» **Exercise instructions**
Which lines in the material below contain the word "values"? Copy each of them.

» **Information supplied**

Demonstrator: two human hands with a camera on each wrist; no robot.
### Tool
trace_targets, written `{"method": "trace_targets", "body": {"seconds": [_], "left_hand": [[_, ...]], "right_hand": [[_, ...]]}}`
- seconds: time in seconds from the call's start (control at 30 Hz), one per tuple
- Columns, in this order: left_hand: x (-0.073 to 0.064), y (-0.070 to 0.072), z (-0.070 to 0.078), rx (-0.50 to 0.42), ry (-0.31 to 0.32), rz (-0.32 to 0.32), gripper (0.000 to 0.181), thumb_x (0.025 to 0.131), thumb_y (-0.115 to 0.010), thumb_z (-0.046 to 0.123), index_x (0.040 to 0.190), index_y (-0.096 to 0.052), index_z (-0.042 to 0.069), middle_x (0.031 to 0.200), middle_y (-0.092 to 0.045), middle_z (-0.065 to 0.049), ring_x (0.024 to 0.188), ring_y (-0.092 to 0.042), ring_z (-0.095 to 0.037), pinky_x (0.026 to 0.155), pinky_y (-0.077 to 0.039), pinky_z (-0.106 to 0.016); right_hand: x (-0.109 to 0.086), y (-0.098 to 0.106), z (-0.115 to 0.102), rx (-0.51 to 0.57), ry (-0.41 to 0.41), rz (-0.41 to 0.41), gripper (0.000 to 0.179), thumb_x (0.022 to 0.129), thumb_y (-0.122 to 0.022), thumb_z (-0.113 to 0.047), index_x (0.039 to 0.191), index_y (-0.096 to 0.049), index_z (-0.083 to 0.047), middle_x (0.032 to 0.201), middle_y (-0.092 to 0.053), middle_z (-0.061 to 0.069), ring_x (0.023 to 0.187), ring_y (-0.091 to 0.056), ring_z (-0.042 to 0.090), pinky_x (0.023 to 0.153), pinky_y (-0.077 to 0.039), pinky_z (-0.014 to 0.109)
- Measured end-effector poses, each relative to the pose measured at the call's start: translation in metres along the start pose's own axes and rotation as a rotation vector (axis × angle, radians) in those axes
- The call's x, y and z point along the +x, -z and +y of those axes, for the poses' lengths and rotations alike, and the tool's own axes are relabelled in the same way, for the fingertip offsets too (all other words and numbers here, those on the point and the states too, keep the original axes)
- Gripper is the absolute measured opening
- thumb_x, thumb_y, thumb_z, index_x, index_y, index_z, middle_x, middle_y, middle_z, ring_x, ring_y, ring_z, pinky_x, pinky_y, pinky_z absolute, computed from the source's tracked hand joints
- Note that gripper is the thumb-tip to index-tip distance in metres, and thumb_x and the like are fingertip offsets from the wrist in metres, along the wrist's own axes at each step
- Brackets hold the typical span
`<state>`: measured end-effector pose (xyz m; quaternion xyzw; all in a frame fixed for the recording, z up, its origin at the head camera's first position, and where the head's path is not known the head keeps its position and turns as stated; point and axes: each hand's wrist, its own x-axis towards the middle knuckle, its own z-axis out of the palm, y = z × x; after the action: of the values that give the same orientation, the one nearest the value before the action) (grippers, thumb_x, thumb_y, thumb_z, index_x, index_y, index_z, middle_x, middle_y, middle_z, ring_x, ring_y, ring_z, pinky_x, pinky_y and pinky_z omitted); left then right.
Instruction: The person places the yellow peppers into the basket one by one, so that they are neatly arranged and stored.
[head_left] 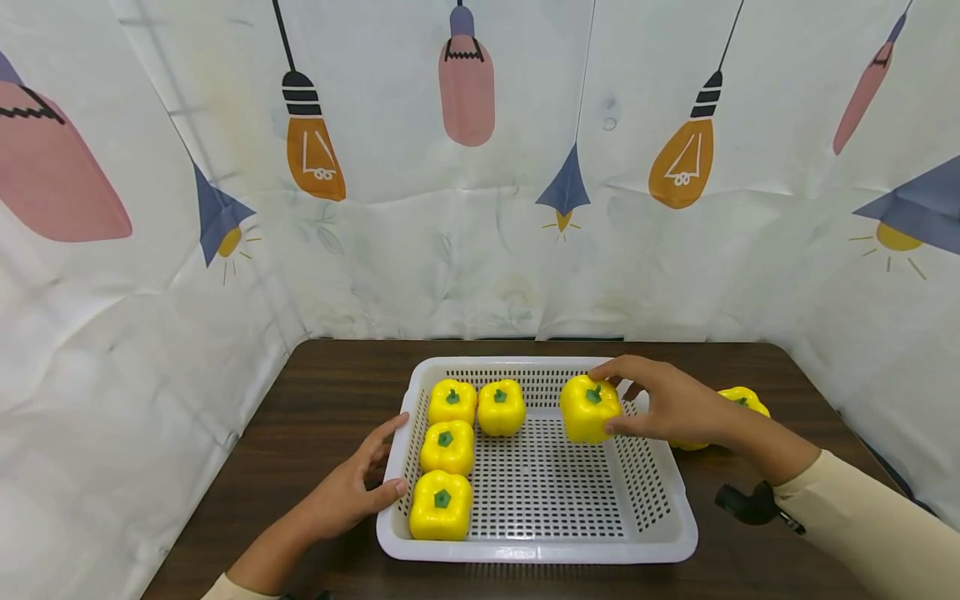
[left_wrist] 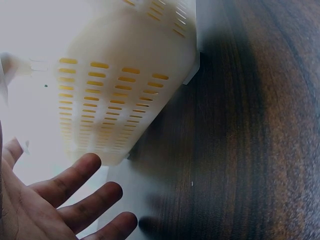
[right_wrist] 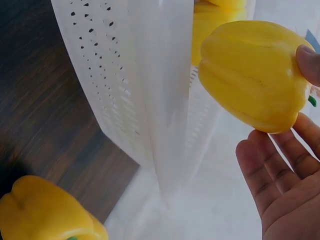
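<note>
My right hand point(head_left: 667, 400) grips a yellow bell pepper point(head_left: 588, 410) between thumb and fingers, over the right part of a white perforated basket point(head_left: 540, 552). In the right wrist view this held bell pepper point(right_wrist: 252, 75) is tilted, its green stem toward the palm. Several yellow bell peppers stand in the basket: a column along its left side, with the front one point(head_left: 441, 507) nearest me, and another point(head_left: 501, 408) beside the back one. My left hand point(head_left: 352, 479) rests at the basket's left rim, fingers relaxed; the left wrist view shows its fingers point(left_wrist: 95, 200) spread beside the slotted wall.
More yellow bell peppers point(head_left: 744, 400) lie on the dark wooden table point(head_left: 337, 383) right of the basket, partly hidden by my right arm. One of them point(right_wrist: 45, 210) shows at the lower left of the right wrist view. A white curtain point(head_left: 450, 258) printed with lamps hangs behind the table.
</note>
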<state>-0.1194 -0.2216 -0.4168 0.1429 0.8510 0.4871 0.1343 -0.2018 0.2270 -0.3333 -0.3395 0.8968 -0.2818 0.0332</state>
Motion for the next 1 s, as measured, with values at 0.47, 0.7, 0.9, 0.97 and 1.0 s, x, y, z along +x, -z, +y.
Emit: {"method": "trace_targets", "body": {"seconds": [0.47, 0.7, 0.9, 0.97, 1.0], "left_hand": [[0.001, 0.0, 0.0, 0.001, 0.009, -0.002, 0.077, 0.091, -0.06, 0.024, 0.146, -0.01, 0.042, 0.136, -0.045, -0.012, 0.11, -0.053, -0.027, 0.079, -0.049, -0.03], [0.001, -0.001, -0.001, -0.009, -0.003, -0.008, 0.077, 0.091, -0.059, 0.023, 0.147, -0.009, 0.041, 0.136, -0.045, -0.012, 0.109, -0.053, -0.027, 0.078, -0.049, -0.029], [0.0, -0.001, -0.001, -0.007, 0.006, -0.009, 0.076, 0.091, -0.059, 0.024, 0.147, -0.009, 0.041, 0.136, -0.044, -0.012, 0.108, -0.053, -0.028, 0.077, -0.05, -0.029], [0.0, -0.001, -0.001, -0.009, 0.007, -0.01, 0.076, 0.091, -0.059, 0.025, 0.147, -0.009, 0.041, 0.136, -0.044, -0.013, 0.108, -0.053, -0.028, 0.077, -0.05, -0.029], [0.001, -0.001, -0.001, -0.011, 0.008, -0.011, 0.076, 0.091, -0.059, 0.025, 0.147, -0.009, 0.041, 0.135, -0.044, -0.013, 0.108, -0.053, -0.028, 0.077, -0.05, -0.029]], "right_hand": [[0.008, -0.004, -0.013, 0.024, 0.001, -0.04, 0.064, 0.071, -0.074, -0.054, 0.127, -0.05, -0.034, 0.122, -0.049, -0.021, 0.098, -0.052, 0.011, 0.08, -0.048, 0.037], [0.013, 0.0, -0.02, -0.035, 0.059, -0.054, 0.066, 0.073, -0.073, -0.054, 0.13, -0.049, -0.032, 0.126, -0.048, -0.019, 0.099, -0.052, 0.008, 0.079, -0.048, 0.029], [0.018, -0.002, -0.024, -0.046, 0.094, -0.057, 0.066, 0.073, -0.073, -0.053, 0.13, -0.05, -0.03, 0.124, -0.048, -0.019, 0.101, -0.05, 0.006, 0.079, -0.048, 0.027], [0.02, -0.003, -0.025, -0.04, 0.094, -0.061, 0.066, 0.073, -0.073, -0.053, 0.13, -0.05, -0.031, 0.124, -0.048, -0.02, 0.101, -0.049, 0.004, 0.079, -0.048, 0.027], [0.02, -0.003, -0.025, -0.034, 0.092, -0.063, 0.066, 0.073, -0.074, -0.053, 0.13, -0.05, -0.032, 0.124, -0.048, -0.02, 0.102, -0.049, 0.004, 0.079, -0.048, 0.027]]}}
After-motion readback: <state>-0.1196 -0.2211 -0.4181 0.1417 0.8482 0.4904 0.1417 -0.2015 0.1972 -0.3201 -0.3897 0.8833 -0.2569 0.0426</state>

» **Answer to the exercise**
`<state>`: measured end-effector pose (xyz m; quaternion xyzw; all in a frame fixed for the recording, z up, its origin at the head camera's first position, and where the head's path is not known the head keeps its position and turns as stated; point and axes: each hand's wrist, its own x-axis towards the middle knuckle, its own z-axis out of the palm, y = z × x; after the action: of the values that give the same orientation, the one nearest the value before the action) (grippers, thumb_x, thumb_y, thumb_z, index_x, index_y, index_z, middle_x, middle_y, middle_z, ring_x, ring_y, ring_z, pinky_x, pinky_y and pinky_z omitted); left then right.
Motion for the next 1 s, as measured, with values at 0.47, 0.7, 0.9, 0.97 and 1.0 s, x, y, z along +x, -z, +y.

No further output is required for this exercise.